● Exercise aim: Whichever lines include the word "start", copy them as they appear in the data.

● Recorded information:
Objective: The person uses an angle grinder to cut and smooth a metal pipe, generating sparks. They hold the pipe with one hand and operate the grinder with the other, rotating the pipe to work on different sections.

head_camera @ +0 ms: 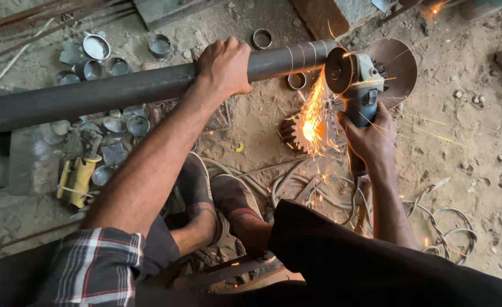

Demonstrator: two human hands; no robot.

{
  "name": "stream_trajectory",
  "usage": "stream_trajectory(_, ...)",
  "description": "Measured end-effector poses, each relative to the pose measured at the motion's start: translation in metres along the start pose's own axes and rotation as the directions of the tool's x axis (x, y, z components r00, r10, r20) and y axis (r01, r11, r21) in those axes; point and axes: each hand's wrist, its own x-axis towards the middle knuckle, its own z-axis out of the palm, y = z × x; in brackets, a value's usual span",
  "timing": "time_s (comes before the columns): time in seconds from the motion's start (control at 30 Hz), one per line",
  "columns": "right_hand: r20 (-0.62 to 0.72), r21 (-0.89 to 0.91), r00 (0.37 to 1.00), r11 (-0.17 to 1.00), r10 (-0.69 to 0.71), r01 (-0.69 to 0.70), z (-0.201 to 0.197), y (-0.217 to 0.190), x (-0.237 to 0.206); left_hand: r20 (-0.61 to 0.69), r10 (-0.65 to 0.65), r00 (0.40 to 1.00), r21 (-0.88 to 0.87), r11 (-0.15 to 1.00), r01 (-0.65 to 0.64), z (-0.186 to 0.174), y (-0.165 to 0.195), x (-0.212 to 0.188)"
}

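You are working with one long steel pipe (120, 91) and one angle grinder (360, 85). About nine cut metal rings (96, 46) are lying around ten o'clock; two more, one ring (262, 38) and another ring (296, 81), are sitting near twelve. One toothed gear (296, 132) is lying at centre, one yellow-handled tool (79, 181) at eight, and two sandals (234, 196) are showing on your feet.

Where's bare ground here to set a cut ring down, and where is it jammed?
Free: the sandy ground right of the angle grinder, with only small stones. Crowded: cut rings left of the left hand, around the steel pipe; sparks over the gear below the cut; cables beside the right hand.
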Motion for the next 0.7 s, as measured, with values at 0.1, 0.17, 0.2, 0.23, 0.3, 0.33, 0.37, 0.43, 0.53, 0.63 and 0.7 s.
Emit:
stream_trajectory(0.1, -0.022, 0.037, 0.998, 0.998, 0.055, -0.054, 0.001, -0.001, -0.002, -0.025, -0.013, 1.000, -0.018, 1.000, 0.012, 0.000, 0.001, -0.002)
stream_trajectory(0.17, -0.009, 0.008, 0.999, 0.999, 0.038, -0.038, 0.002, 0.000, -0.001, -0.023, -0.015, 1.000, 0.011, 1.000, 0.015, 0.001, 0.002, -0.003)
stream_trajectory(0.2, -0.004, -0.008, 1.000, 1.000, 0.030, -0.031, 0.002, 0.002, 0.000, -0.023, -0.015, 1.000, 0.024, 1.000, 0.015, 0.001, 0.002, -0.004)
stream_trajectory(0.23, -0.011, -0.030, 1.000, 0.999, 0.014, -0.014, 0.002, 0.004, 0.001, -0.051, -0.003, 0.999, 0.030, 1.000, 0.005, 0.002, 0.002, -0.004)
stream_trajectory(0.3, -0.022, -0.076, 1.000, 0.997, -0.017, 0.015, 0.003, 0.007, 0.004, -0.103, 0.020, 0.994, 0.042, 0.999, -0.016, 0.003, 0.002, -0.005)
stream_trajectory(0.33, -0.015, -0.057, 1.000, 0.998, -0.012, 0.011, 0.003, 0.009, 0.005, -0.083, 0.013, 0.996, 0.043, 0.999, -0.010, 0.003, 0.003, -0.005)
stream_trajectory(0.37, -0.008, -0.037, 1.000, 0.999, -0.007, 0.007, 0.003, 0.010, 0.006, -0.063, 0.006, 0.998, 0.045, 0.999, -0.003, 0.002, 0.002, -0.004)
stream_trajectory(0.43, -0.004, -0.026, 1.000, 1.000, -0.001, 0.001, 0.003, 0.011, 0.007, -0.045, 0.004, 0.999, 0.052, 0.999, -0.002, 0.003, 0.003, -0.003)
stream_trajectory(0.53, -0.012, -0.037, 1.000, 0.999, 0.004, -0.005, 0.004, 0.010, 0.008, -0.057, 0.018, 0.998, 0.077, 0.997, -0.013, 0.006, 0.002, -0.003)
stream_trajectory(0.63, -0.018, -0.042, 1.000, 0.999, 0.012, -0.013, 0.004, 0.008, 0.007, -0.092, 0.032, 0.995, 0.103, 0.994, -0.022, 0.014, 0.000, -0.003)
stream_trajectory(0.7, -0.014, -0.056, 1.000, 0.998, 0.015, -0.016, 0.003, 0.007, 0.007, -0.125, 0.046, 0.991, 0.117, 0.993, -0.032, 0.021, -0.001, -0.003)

● Solution for this exercise:
  "description": "Measured end-effector poses, each relative to the pose measured at the motion's start: translation in metres along the start pose's own axes and rotation as the directions of the tool's x axis (x, y, z components r00, r10, r20) and y axis (r01, r11, r21) in those axes; point and axes: each hand's wrist, its own x-axis towards the middle knuckle, its own z-axis out of the palm, y = z × x; in brackets, a value's usual span",
  "timing": "time_s (comes before the columns): time in seconds from the motion's start (control at 30 Hz), one per line",

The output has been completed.